Knight-Ridder reporter Bill Radford checks in on the latest resuscitation of comic book westerns, focusing on two new titles from DC comics. First, there's Loveless (left), the story of "a disillusioned Confederate soldier and former prisoner of war" who will create "a trail of death and destruction" as he and his wife make their way across the left side of the continent. That one's openly compared to HBO's Deadwood, although author Brian Azzarello cites spaghetti westerns like Django as a more prominent influence.

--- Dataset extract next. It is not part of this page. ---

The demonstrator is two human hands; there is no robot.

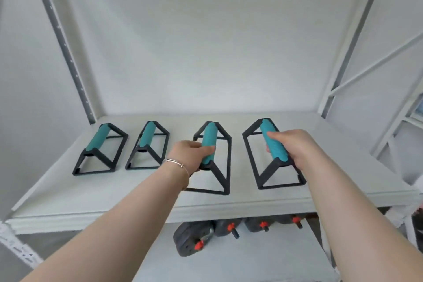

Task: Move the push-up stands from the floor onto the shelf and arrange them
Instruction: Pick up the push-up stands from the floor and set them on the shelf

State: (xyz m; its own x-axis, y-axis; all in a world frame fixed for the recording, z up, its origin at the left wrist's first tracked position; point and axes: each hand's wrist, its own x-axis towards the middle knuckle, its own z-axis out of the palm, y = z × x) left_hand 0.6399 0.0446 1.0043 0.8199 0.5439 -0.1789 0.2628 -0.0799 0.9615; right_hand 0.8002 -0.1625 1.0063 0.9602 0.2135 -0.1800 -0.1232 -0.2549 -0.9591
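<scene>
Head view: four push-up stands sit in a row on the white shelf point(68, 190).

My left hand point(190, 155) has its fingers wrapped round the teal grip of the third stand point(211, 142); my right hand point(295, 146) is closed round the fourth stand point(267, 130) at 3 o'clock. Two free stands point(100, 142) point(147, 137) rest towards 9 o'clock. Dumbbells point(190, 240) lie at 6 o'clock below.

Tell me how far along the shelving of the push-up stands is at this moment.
Done: two stands sit free on the shelf. In hand: the left hand grips a third stand and the right hand a fourth, both at shelf level. Left: releasing and aligning these two; the floor is out of view.
</scene>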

The other bullet in DC's shotgun is a revival of Jonah Hex, one of the most vividly remembered comics for readers who grew up in the '70s and early '80s...and not just for his jarring features (right). He's "a disillusioned Confederate soldier and former prisoner of war," too, as it happens—and if that also sounds like The Outlaw Josey Wales, well, this new Hex even looks like a young Eastwood, on the good side anyway—but has historically been a PG or PG-13 antihero as compared to the more mature treatment of those themes in Loveless. "We're writing him as faithfully to his roots as possible," co-scripter Justin Gray tells Newsarama, "while making him accessible to long time fans and people that have never heard of or picked up a Jonah Hex comic." (For those who don't know the character's past, DC is also helpfully reprinting more than 500 pages worth of stories from the '70s in a black-and-white collection.)

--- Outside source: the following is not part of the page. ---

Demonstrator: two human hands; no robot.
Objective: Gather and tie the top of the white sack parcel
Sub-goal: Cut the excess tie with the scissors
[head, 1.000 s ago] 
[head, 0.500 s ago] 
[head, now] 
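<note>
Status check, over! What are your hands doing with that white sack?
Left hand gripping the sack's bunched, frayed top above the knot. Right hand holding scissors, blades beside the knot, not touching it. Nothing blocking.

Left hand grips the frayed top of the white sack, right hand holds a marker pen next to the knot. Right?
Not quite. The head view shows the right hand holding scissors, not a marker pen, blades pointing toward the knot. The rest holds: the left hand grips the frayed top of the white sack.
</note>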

What makes this an interesting experiment on DC's part is the open-endedness of the two series. Both DC and its chief competitor, Marvel, have done westerns over the last few years, but always as limited series like the big gay spoof of Rawhide Kid. By making even a tentative commitment to a long-running title (though Azzarello has indicated that Loveless will conclude naturally after about four years), DC seems to be actively exploring alternatives to the superhero comic even as it reinvents that mainstream.